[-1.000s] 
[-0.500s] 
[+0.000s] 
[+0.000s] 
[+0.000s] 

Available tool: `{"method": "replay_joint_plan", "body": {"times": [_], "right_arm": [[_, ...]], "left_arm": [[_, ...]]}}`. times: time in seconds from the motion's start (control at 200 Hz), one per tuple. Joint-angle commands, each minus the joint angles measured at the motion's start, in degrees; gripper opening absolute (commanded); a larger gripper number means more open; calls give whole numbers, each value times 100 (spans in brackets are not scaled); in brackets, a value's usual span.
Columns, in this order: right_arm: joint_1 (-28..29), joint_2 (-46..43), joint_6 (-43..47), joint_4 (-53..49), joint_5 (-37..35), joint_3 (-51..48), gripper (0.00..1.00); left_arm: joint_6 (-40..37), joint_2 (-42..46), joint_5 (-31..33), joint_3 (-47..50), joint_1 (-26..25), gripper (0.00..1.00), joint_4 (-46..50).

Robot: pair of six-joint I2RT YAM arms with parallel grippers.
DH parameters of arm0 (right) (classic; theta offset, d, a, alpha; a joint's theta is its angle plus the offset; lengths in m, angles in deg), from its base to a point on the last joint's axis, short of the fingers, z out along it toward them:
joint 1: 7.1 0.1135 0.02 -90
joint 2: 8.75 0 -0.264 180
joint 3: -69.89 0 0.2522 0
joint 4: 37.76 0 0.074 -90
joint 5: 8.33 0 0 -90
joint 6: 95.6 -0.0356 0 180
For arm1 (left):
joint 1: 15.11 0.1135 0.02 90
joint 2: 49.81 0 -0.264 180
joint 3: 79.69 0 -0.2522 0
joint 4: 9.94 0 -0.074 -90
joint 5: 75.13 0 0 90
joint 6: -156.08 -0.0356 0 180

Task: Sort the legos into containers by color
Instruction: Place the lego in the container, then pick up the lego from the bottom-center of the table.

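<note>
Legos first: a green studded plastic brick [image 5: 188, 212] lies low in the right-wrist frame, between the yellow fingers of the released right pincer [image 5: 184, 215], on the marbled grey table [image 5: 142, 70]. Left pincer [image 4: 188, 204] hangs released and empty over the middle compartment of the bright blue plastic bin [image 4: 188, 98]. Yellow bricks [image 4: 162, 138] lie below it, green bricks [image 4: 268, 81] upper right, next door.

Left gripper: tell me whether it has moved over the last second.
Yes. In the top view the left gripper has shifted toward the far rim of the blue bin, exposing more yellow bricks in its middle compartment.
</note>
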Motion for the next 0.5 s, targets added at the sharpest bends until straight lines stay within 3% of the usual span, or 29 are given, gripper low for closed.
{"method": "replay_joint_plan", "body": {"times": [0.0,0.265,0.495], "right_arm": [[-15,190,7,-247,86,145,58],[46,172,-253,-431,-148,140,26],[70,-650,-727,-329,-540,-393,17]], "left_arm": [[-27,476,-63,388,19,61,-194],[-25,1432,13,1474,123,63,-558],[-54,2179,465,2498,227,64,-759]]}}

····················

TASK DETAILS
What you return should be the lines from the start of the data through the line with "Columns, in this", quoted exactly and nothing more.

SOLUTION
[-1.000s] 
[-0.500s] 
[+0.000s] 
[+0.000s] 
[+0.000s] 

Available tool: `{"method": "replay_joint_plan", "body": {"times": [_], "right_arm": [[_, ...]], "left_arm": [[_, ...]]}}`. times: time in seconds from the motion's start (control at 200 Hz), one per tuple. Joint-angle commands, each minus the joint angles measured at the motion's start, in degrees; gripper opening absolute (commanded); a larger gripper number means more open; calls give whole numbers, each value times 100 (spans in brackets are not scaled); in brackets, a value's usual span.
Columns, in this order: right_arm: joint_1 (-28..29), joint_2 (-46..43), joint_6 (-43..47), joint_4 (-53..49), joint_5 (-37..35), joint_3 (-51..48), gripper (0.00..1.00); left_arm: joint_6 (-40..37), joint_2 (-42..46), joint_5 (-31..33), joint_3 (-47..50), joint_1 (-26..25), gripper (0.00..1.00), joint_4 (-46..50).

The requested output is complete.